Lorsque les diverses sociétés savantes ont émis leurs recommandations, elles ont insisté sur le fait qu’il fallait des études épidémiologiques, pour voir si les limitations de l’antibioprophylaxie s’accompagnaient d’une augmentation de l’incidence de l’EI. En effet, bien entendu, il peut y avoir une augmentation de l’incidence de l’EI au Royaume-Uni du fait de l’absence de toute antibioprophylaxie, quel que soit le soin, quelle que soit la cardiopathie à risque, mais il peut aussi y avoir une augmentation de l’incidence de l’EI dans les autres pays puisqu’il n’y a plus d’antibioprophylaxie que lors des soins dentaires, et seulement chez les patients à haut risque d’EI.
Une dizaine d’études ont été publiées à ce jour. Voici les plus importantes.
En France, il y a eu des enquêtes épidémiologiques sur l’EI en 1991, en 1999 et en 2008. Alors que la limitation de l’antibioprophylaxie date de 2002, il n’y a pas eu d’augmentation de l’incidence de l’EI au cours du temps.
En Angleterre, l’équipe de Dayer et Thornhill a publié un article, très publicisé, dans le Lancet en 2015. Mais cette équipe avait déjà publié, dans le British Medical Journal, en 2011, une étude selon la même méthodologie.

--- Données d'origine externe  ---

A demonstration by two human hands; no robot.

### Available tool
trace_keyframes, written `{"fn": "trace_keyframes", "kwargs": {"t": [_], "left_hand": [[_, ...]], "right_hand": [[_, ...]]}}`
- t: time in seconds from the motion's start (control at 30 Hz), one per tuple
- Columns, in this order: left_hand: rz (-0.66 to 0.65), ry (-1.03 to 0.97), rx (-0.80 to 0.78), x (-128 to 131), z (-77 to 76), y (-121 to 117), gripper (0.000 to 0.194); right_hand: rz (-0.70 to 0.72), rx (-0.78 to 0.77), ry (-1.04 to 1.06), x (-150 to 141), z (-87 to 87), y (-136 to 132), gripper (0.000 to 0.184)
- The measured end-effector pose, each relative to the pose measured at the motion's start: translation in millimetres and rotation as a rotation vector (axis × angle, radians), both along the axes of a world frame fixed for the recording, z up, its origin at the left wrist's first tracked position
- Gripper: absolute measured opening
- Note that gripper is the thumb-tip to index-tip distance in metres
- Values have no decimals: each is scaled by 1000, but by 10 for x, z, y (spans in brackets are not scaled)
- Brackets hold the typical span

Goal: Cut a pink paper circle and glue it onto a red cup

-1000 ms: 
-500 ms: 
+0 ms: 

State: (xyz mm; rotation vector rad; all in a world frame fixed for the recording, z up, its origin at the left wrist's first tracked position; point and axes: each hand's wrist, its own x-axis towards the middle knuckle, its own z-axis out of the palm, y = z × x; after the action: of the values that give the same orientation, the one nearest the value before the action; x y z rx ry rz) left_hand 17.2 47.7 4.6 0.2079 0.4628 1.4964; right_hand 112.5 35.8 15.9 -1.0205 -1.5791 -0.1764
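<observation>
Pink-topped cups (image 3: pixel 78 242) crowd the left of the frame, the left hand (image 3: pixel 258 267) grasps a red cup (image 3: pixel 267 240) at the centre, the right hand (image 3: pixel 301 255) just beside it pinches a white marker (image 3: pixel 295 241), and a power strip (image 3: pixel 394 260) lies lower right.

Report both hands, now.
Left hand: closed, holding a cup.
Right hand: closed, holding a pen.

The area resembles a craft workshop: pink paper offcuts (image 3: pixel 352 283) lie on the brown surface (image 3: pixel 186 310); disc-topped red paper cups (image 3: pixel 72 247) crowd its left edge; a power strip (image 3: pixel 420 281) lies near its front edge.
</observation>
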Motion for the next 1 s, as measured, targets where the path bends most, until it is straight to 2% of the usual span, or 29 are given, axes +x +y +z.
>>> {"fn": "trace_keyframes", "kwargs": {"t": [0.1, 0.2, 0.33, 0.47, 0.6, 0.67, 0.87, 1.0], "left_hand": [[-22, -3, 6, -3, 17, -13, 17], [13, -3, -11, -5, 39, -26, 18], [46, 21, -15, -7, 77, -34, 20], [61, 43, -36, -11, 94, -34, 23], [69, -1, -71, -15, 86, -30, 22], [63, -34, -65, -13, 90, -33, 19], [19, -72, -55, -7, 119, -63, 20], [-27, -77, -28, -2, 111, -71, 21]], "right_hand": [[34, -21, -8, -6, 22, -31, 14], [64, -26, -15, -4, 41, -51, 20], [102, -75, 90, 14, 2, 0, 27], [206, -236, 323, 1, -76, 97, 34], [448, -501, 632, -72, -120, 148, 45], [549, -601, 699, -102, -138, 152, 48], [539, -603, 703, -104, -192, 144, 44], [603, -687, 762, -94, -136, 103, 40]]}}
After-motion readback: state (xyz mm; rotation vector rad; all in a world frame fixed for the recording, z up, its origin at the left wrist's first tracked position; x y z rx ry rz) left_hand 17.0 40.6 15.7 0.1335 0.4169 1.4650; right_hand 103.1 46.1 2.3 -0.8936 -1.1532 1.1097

C’est la seule étude dans laquelle on dispose à la fois du nombre de patients hospitalisés pour EI et du nombre de prescriptions d’antibiotiques à titre prophylactique. Après les recommandations du NICE en 2008, il y a eu une chute très importante, de 80 %, de la prescription d’antibiotiques avant des soins dentaires. Dans l’étude publiée en 2011, portant sur la période 2000 à 2010, il y a une augmentation continue du nombre d’EI au fil du temps. Mais il n’y a pas de cassure dans cette augmentation après les recommandations du NICE. L’étude publiée en 2015 porte sur la période 2000 à 2013. Là, il y a une modification de la pente d’augmentation de l’incidence de l’EI au fil du temps.
La même année, en 2015, a été publiée une étude aux États- Unis, portant sur la période 2000 à 2011, et regroupant plus de 450 000 hospitalisations pour EI (!). Là aussi, il y a une augmentation continue du nombre d’EI au cours du temps, mais il n’y a pas de modification de la pente d’augmentation. Cependant, s’il n’y a pas d’augmentation de la pente pour les EI dues aux staphylocoques, il y a une augmentation de la pente pour les EI dues aux streptocoques.

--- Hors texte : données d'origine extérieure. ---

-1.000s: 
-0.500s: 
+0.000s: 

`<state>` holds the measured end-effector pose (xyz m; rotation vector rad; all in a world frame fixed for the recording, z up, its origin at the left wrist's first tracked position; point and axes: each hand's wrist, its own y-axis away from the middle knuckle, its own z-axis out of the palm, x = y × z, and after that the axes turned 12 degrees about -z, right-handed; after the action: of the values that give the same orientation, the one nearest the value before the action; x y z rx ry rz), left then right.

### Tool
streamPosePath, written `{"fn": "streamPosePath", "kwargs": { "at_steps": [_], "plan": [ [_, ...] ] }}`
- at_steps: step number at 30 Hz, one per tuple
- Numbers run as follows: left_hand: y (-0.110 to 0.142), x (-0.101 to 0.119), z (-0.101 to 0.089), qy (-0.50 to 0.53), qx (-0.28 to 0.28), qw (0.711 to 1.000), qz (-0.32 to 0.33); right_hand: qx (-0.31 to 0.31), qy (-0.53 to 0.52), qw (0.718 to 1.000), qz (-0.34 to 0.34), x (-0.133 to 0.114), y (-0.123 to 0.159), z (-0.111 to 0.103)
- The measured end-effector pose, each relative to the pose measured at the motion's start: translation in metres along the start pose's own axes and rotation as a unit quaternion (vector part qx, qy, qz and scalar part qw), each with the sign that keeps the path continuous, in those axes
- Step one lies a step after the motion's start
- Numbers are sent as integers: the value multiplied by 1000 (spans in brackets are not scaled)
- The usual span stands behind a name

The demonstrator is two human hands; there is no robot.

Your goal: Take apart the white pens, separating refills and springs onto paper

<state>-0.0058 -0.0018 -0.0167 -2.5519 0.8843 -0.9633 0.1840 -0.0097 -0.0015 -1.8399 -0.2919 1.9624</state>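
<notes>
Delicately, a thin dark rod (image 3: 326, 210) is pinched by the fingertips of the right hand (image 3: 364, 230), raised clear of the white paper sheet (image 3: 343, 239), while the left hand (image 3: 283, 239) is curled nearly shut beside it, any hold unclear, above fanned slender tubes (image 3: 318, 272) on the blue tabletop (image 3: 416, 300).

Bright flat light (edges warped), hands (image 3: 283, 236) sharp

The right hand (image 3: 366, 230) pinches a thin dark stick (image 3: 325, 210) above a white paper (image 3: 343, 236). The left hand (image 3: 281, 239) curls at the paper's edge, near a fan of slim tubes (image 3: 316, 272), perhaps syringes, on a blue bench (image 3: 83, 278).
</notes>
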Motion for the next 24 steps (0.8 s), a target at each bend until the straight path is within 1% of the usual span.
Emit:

Mais, aux États-Unis toujours, en utilisant d’autres données médico-administratives, DeSimone et coll. n’ont pas observé d’augmentation de la pente d’augmentation du nombre d’EI au fil du temps.
Donc, des données contradictoires. Une seule étude met en perspective le nombre de prescriptions d’antibiotiques à titre prophylactique et le nombre d’endocardites infectieuses. Toutes ces études utilisent des données médico-administratives. Même dans l’étude anglaise, l’observation d’une chute des prescriptions d’antibioprophylaxie et d’une augmentation de l’incidence de l’EI ne veut pas dire qu’il y a une relation causale entre les deux.
Nous devons continuer d’être prudents, et donc continuer de faire des études d’observation, afin de détecter un accroissement de l’augmentation de l’incidence des EI au cours du temps.